DATA SUPPLIED
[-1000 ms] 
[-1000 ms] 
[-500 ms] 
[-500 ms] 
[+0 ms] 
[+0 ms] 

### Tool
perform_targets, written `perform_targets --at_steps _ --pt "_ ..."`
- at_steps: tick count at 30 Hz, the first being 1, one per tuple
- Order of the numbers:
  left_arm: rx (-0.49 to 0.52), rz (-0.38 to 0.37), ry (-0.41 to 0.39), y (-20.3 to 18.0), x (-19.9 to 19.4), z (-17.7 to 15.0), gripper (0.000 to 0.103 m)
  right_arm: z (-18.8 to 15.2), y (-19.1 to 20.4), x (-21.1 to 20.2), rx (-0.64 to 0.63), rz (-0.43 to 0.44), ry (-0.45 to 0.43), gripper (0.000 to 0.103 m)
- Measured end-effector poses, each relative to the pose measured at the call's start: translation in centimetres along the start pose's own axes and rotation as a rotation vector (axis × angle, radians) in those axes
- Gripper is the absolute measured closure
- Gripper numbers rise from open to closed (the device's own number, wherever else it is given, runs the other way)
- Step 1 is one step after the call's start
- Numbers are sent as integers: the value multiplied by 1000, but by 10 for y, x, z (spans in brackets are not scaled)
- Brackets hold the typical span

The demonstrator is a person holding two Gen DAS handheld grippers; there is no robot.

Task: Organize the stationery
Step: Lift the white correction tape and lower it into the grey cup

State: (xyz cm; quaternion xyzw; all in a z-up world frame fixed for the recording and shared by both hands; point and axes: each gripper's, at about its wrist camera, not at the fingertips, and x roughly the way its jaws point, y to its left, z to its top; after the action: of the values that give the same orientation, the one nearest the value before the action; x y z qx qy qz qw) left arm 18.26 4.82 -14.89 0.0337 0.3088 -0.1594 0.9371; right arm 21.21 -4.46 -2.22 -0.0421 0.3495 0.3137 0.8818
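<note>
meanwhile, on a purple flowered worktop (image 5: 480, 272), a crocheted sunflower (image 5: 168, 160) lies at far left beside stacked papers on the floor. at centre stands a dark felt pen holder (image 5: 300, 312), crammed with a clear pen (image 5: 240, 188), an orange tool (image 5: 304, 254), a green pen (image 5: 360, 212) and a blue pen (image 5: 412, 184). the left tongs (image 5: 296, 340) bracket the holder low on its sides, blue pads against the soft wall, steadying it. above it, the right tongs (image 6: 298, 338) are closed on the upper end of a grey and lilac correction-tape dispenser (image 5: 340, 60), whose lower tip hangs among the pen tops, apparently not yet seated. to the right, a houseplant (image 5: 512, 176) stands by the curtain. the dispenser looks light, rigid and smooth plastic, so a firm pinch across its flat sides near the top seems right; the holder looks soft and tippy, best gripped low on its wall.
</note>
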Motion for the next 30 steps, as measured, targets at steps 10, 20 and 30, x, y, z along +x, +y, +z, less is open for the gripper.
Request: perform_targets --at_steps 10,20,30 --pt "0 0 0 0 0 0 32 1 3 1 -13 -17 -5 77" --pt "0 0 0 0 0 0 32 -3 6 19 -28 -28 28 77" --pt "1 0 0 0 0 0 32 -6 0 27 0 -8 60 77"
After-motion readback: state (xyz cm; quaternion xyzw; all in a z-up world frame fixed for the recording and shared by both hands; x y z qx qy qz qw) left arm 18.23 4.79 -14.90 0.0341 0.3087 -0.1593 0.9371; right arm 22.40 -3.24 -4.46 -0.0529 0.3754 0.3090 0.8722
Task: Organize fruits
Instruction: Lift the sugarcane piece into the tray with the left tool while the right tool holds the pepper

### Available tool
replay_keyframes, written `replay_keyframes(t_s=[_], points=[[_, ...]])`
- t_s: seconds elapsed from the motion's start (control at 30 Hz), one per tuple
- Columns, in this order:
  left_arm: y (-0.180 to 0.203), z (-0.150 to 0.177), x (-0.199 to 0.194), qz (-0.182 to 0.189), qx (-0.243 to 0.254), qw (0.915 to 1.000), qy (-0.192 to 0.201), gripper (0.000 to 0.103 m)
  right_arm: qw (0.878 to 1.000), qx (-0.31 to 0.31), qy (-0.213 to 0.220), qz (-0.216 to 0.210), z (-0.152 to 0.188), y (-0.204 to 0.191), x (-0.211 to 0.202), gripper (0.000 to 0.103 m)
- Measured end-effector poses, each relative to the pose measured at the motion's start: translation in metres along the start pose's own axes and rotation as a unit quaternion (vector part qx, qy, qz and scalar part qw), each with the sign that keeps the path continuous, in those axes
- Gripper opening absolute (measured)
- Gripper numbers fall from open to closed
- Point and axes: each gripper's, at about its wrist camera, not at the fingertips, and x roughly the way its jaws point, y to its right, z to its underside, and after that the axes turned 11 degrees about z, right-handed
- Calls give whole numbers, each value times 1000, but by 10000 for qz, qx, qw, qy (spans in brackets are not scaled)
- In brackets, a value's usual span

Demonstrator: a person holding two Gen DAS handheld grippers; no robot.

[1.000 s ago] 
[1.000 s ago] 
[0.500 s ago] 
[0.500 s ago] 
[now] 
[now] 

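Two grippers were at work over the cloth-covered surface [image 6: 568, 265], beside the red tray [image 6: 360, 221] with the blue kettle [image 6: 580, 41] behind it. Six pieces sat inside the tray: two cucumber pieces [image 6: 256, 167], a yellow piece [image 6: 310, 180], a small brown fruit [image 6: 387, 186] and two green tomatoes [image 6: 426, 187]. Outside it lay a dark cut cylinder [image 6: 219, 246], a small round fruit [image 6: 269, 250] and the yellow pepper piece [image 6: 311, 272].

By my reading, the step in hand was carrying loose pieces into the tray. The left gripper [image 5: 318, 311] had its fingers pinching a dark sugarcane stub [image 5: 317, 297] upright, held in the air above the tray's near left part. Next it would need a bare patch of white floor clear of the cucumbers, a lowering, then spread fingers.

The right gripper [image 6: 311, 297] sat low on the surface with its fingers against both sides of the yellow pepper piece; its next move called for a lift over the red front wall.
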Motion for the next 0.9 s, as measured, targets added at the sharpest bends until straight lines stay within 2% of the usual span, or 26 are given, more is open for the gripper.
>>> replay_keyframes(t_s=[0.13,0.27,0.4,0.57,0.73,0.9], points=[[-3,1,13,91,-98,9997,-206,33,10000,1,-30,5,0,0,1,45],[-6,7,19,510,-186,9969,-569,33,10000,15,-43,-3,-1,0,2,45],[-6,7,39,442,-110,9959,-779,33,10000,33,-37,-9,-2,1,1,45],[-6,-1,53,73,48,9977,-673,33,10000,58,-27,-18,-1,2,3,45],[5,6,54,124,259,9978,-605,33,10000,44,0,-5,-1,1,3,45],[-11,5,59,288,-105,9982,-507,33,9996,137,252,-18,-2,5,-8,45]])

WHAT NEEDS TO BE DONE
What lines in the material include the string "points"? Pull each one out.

RESULT BELOW
replay_keyframes, written `replay_keyframes(t_s=[_], points=[[_, ...]])`
>>> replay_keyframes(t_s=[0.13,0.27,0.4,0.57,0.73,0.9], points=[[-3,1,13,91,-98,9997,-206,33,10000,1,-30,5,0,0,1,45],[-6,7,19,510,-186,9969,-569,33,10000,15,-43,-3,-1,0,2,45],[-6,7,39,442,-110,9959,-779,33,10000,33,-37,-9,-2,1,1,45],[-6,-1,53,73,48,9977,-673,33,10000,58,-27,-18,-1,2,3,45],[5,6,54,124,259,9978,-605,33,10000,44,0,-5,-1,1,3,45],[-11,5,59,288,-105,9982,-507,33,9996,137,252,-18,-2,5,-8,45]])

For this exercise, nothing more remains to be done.